November 13th, 2009 by John Pescatore · 1 Comment

MSNBC has a piece on a “vigilante” hijacking a number of Facebook group sites. Facebook’s statement helpfully pointed out “We are still investigating this situation, but an extremely small number of groups have been affected.” Sort of like a doctor saying “I haven’t really finished checking, but at first glance the tumor I did find is pretty tiny.”

MSNBC must be ramping up their security coverage – they had another item on attacks on Twitter sending bogus Direct Messages (private messages between Twitterers) in phishing attacks. MSNBC quotes Twitter’s spokeperson as helpfully pointing out:

Twitter also suggested users who may have gotten the fake Direct Messages to change their log-ins and passwords to prevent unauthorized use of their accounts. Users “should “feel free” to change their passwords if they are worried,” the company said.

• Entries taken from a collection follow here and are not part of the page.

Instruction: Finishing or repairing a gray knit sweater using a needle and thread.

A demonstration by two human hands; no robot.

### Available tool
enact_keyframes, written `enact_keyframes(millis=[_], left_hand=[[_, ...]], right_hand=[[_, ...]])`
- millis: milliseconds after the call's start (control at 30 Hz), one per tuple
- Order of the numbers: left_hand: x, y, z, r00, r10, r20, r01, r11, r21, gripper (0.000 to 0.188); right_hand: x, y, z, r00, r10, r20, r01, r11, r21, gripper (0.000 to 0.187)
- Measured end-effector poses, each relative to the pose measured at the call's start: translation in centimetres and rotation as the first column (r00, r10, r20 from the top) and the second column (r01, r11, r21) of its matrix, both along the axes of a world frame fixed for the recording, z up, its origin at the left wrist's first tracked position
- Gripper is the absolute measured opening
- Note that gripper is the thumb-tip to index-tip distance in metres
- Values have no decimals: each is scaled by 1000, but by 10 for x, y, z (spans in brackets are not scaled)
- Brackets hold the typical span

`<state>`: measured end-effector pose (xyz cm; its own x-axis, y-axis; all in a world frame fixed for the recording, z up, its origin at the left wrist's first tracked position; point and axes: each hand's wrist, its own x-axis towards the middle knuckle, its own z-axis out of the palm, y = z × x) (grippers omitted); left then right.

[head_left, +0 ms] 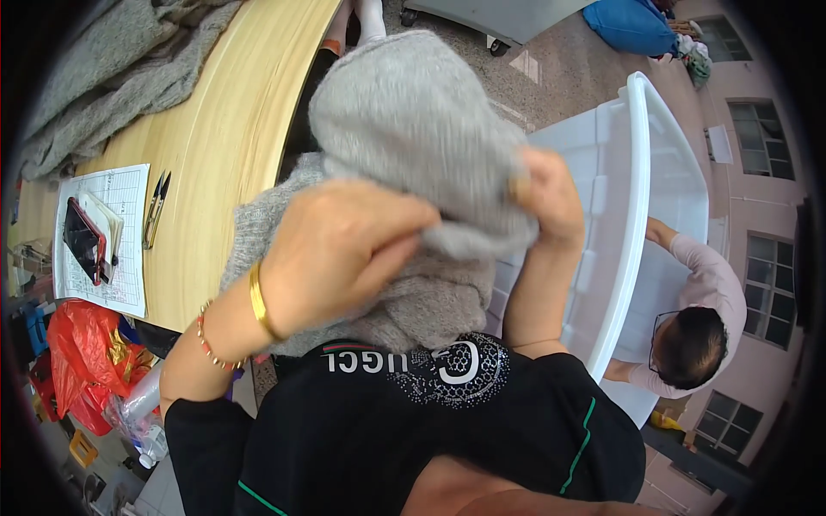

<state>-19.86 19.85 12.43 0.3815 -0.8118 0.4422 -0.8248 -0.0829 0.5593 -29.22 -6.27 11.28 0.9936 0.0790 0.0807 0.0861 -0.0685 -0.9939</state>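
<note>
A grey knitted garment is bunched up in front of my chest, one part of it raised and smeared by motion. My left hand is closed in a pinch at the raised part's lower edge, its fingertips partly lost in the wool. On the other side my right hand grips the same raised part, with a blurred yellowish spot near its fingers. More of the grey knit hangs below and behind my left hand. I cannot make out which part of the garment either hand holds.
The wooden table at left bears another heap of grey knitwear, thread snips, a printed sheet and a dark red-edged phone. At right stands a large white plastic bin, a person reaching into it. Red plastic bags lie lower left.
</note>
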Motion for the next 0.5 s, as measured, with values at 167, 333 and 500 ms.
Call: enact_keyframes(millis=[167, 333, 500], left_hand=[[-22, 29, -8, 595, -331, -732, 265, 941, -209, 9], [-24, 48, -27, 575, -11, -818, -86, 994, -73, 12], [10, 49, -14, 607, -79, -791, -391, 836, -384, 18]], right_hand=[[14, -34, 21, 603, 772, 199, -758, 633, -156, 38], [-3, -33, -12, 829, -518, 210, 435, 834, 340, 36], [14, -38, 14, 813, -552, 184, 280, 648, 708, 45]])
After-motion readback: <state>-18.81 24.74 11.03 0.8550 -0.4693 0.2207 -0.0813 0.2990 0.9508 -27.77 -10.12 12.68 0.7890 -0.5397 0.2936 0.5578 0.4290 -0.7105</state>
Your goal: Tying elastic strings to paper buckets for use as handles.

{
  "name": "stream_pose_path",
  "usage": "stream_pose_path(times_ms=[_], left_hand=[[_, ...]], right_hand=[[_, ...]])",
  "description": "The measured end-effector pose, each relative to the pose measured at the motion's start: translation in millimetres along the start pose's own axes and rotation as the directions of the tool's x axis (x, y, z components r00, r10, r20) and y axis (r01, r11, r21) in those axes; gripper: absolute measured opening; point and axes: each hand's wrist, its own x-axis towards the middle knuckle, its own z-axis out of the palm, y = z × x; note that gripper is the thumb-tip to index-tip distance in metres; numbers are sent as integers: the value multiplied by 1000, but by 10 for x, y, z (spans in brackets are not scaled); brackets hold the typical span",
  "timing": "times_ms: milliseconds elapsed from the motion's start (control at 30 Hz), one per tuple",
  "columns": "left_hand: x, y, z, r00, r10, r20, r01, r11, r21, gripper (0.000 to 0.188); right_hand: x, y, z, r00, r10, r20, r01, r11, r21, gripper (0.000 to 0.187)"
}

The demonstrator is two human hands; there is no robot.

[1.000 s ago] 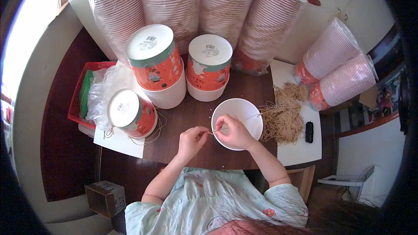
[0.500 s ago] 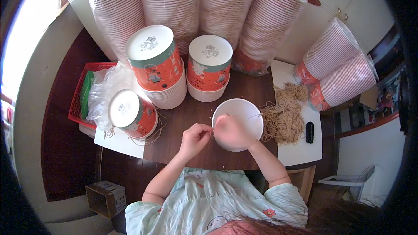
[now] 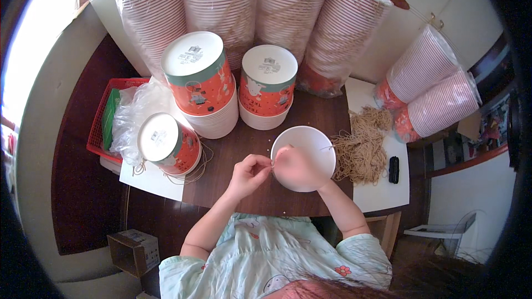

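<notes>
A white paper bucket [image 3: 317, 137] stands mouth up at the front of the table. My left hand [image 3: 247, 176] is closed in a pinch at its left rim, on what looks like a thin tan cord; the fingertips hide most of it. Over the bucket's mouth is my right hand [image 3: 299, 169], close to the left fingertips. It is blurred, so its fingers and anything in them cannot be made out. A short piece of cord [image 3: 327, 148] crosses the bucket's right rim, beside a tangled heap of tan cords [image 3: 363, 147].
Upside-down orange printed buckets [image 3: 202, 91] stand in stacks behind and at left, one stack [image 3: 185, 152] with cords around it. Tall bagged bucket stacks [image 3: 219, 5] line the back; more [image 3: 438, 94] lie at right. A red basket [image 3: 97, 127] and a black object [image 3: 394, 169] flank the table.
My left hand has shifted very slightly at the bucket's rim. The right hand stays over the bucket's mouth, and the other things keep their places.
</notes>
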Motion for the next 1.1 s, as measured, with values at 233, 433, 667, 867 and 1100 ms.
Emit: stream_pose_path(times_ms=[233,433,667,867,1100], left_hand=[[60,-29,-69,969,-171,178,242,802,-547,22],[67,50,-58,929,-278,244,367,602,-710,19],[57,61,-44,910,-351,222,403,613,-680,17],[67,93,-76,911,-365,193,401,676,-618,18],[-1,102,-76,995,46,85,-52,996,68,19]], right_hand=[[-14,73,-19,1000,-21,21,21,1000,19,18],[-56,52,-3,996,75,47,-83,976,202,18],[-29,24,19,992,-116,-47,116,993,9,16],[-33,44,29,990,-123,-68,126,991,43,8],[-31,35,12,998,49,-30,-44,985,166,7]])
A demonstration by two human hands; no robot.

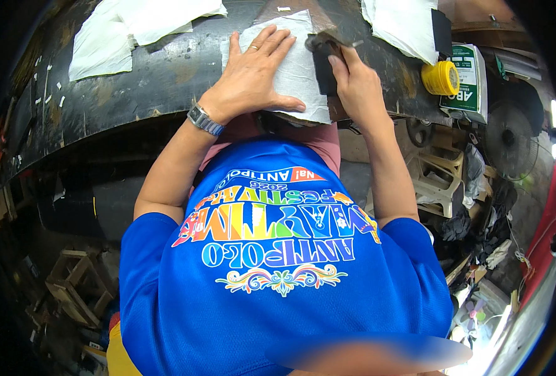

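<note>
My left hand [253, 72] lies flat with fingers spread, pressing on a white sheet [300, 66] at the near edge of the dark worktable. A ring and a metal wristwatch are on that arm. To its right, my right hand [360, 84] is closed round a dark tool [320, 42] that looks like a hammer, its head blurred. Its rounded end is over the sheet's right edge. Beside the sheet and just under the tool lies a flat black piece [325, 74]. The tool's handle is mostly hidden by my fingers.
More white sheets [99, 44] lie at the far left of the worktable [165, 94], and others [403, 28] at the far right. At the right end are a yellow tub [441, 78] and a green-and-white container [472, 88]. A fan [509, 141] and plastic stools [437, 182] stand beyond.
</note>
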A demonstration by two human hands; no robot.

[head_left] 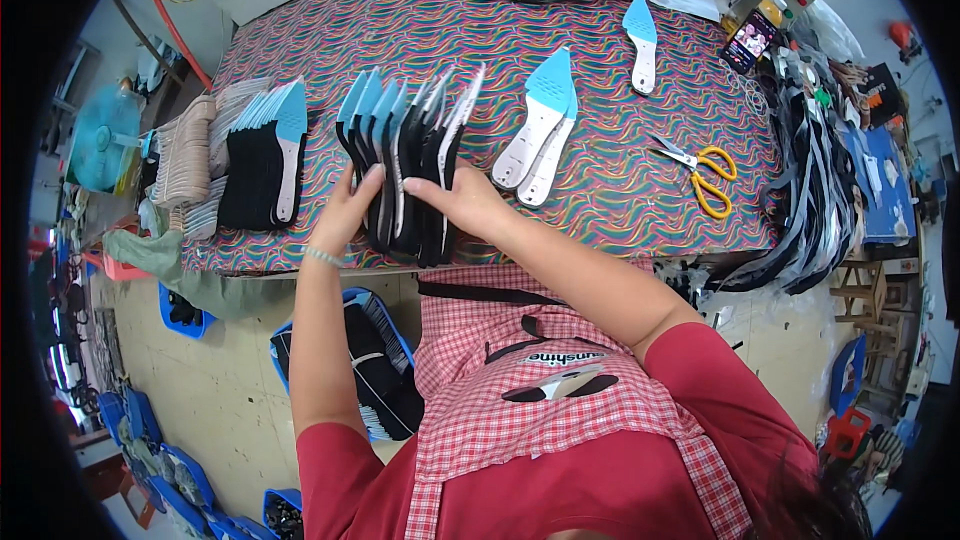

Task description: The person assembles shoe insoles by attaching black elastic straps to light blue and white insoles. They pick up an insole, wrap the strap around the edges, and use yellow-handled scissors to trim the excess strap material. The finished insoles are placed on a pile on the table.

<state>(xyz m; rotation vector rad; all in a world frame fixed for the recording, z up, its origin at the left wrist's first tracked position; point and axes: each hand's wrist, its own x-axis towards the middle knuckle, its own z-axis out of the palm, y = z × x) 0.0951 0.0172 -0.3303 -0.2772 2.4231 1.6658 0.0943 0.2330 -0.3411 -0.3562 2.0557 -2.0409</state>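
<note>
A standing row of shoe insole boards (388, 140), with blue or pale pointed tips and black sides, is gathered upright at the table's near edge. My left hand (345, 210) holds the row's left side, its thumb pressed on the near face. From the right, my right hand (468, 202) grips the same row, thumb toward the middle; its other fingers are mostly hidden behind the boards. Just right of the row, two white insole boards with blue tips (537, 130) lie overlapping. To the left stands a tight stack of black-edged insole boards (262, 170).
Yellow-handled scissors (710, 180) lie open on the patterned tablecloth (610, 190). One insole board (643, 45) and a phone (750, 40) are farther right. Black and grey strips (800, 180) hang over the right edge. A blue crate (282, 350) stands below the table.
</note>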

That is sort of like the bank saying “Users should “feel free” to use a different ATM machine if the one you were using gave your money to someone else.”

NetworkWorld weighed in with guidance for Facebook users about steps they should take to be safe from “scammy” games that are popular on Facebook. Playing games on Facebook pretty means you agree to give the game company full access to your profile – but even if you don’t play the game, if friends have access to your profile when they play it turns out often they are giving away access to your profile info.  The piece points out that Facebooks “privacy” policies are “ever-changing,” like most consumer-grade sites, so users need to constantly check and keep up with changes.

This is sort of the like if the cellphone companies occasionally decided that if someone in your speed dial list signed up for direct marketing calls, then your phone number would be given to the phone scammers, too.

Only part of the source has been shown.